### Input data

------------------------------

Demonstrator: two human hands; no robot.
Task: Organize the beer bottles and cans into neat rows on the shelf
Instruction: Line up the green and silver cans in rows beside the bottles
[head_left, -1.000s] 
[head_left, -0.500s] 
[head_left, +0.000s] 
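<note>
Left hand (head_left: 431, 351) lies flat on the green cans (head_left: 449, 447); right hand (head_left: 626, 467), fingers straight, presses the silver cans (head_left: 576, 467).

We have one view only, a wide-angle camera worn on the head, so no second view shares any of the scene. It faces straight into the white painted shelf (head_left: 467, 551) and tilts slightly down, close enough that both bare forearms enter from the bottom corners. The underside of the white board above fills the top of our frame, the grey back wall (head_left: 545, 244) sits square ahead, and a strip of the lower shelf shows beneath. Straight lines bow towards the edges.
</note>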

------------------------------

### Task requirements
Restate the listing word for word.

### Response
Demonstrator: two human hands; no robot.
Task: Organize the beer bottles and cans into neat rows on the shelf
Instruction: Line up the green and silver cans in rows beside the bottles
[head_left, -1.000s] 
[head_left, -0.500s] 
[head_left, +0.000s] 
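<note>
Left hand (head_left: 431, 351) lies flat on the green cans (head_left: 449, 447); right hand (head_left: 626, 467), fingers straight, presses the silver cans (head_left: 576, 467).

We have one view only, a wide-angle camera worn on the head, so no second view shares any of the scene. It faces straight into the white painted shelf (head_left: 467, 551) and tilts slightly down, close enough that both bare forearms enter from the bottom corners. The underside of the white board above fills the top of our frame, the grey back wall (head_left: 545, 244) sits square ahead, and a strip of the lower shelf shows beneath. Straight lines bow towards the edges.
</note>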

The complete answer has been given.